◆ **YOUR INSTRUCTIONS**:
Answer with one number: the count of lines in this material that hold the word "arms".

◆ **INPUT DATA**:
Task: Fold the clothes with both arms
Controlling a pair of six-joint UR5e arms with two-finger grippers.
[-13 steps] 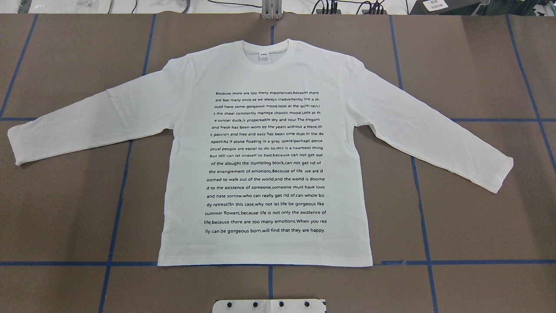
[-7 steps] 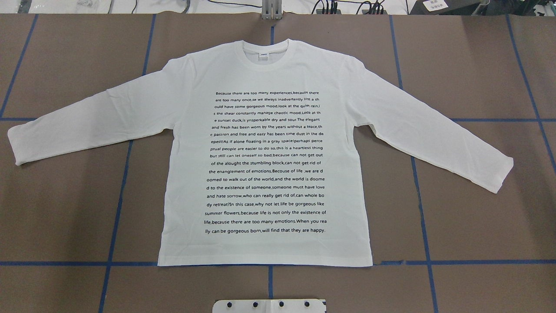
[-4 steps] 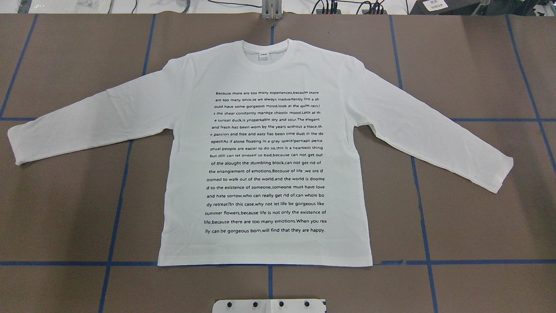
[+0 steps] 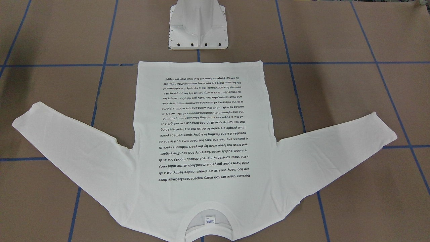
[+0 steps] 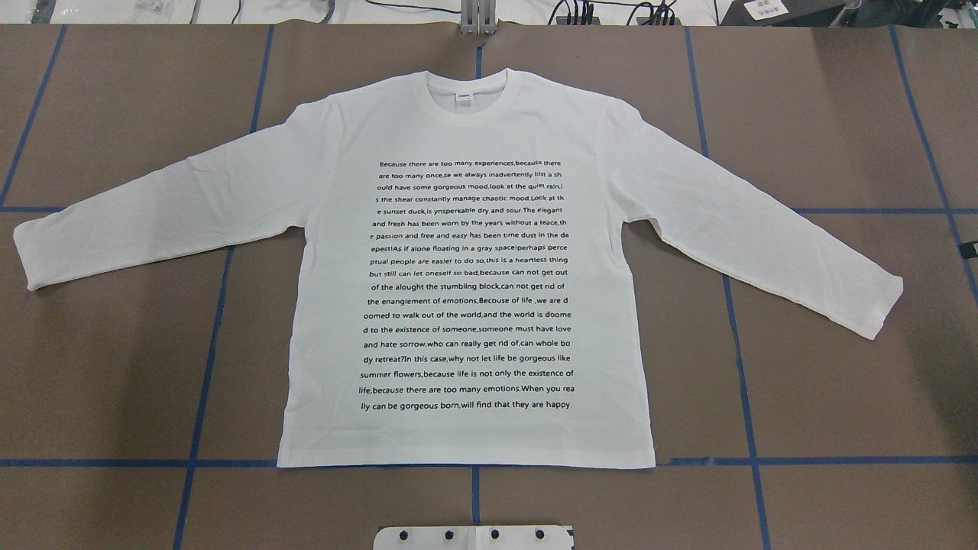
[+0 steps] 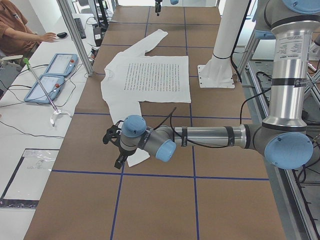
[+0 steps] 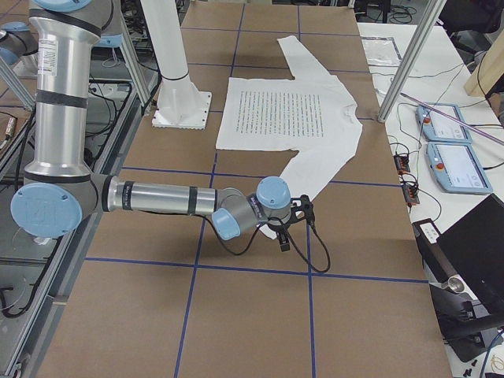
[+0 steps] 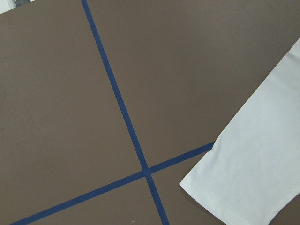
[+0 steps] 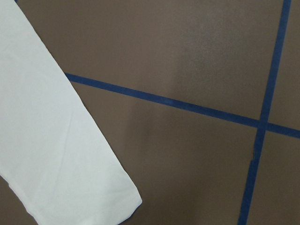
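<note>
The white long-sleeved shirt (image 5: 466, 137) lies flat and face up on the brown table, sleeves spread, collar at the far side; it also shows in the front view (image 4: 201, 201). In the left side view my left gripper (image 6: 120, 161) hangs low by the left sleeve's cuff (image 8: 248, 183). In the right side view my right gripper (image 7: 285, 240) hangs low by the right sleeve's cuff (image 9: 61, 159). Neither wrist view shows fingers, so I cannot tell whether either gripper is open or shut.
The white pedestal base (image 4: 198, 27) stands just behind the shirt's hem. Blue tape lines (image 5: 206, 367) cross the table. An operator (image 6: 15, 30) and two control tablets (image 6: 50, 75) are at the far side, beyond the table's edge.
The shirt has not moved. A small dark part has come into the overhead view at its right edge, level with the right cuff.
</note>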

◆ **WRITTEN SOLUTION**:
2